WORK INSTRUCTIONS:
Read the data and repeat all of it exactly.

-- DATASET EXCERPT follows --

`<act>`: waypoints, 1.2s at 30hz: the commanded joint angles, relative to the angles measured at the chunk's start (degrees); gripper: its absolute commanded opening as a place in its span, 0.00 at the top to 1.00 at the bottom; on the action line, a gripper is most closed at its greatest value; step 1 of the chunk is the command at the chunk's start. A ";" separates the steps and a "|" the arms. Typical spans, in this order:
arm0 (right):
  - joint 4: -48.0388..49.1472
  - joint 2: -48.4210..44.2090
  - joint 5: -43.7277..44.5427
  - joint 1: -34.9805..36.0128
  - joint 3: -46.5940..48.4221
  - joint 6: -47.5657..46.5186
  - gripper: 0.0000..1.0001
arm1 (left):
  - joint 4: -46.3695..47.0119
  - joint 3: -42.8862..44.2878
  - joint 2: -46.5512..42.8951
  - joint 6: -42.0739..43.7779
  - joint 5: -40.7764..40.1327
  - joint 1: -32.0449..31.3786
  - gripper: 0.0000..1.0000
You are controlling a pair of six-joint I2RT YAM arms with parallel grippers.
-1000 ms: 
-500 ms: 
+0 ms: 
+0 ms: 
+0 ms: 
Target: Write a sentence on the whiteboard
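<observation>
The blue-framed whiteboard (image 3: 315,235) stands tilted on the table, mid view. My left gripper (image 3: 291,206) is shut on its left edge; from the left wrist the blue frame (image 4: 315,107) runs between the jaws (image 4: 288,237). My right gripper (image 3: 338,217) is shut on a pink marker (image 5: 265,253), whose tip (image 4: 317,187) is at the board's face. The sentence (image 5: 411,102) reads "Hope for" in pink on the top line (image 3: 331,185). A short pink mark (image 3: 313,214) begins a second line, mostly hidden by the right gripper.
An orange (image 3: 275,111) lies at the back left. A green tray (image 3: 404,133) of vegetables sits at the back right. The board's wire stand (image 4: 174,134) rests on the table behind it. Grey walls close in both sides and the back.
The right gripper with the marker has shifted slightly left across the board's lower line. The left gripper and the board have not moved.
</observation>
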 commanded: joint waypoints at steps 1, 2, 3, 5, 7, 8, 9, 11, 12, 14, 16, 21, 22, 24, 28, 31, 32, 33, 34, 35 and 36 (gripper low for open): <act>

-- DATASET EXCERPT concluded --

RESULT BELOW:
`<act>`: waypoints, 1.2s at 30hz: the commanded joint angles, relative to the angles measured at the chunk's start (degrees); gripper: its absolute commanded opening as a place in its span, 0.00 at the top to 1.00 at the bottom; on the action line, a gripper is most closed at its greatest value; step 1 of the chunk is the command at the chunk's start. A ";" separates the steps and a "|" the arms. Typical spans, in this order:
arm0 (right):
  - joint 4: -48.0388..49.1472
  - joint 2: -48.4210..44.2090
  - joint 5: -43.7277..44.5427
  - joint 1: -34.9805..36.0128
  - joint 3: -46.5940..48.4221
  - joint 6: -47.5657..46.5186
  - gripper: 0.0000..1.0001
arm1 (left):
  - joint 4: -46.3695..47.0119
  - joint 3: -42.8862..44.2878
  - joint 2: -46.5512..42.8951
  - joint 6: -42.0739..43.7779
  - joint 5: -40.7764..40.1327
  - joint 1: -32.0449..31.3786
  - gripper: 0.0000..1.0000
You are controlling a pair of six-joint I2RT YAM arms with parallel grippers.
-1000 ms: 
-500 ms: 
+0 ms: 
+0 ms: 
+0 ms: 
Target: Write a sentence on the whiteboard
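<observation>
The blue-framed whiteboard (image 3: 315,235) stands tilted on the table, mid view. My left gripper (image 3: 291,206) is shut on its left edge; from the left wrist the blue frame (image 4: 315,107) runs between the jaws (image 4: 288,237). My right gripper (image 3: 338,217) is shut on a pink marker (image 5: 265,253), whose tip (image 4: 317,187) is at the board's face. The sentence (image 5: 411,102) reads "Hope for" in pink on the top line (image 3: 331,185). A short pink mark (image 3: 313,214) begins a second line, mostly hidden by the right gripper.
An orange (image 3: 275,111) lies at the back left. A green tray (image 3: 404,133) of vegetables sits at the back right. The board's wire stand (image 4: 174,134) rests on the table behind it. Grey walls close in both sides and the back.
The right gripper with the marker has shifted slightly left across the board's lower line. The left gripper and the board have not moved.
</observation>
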 commanded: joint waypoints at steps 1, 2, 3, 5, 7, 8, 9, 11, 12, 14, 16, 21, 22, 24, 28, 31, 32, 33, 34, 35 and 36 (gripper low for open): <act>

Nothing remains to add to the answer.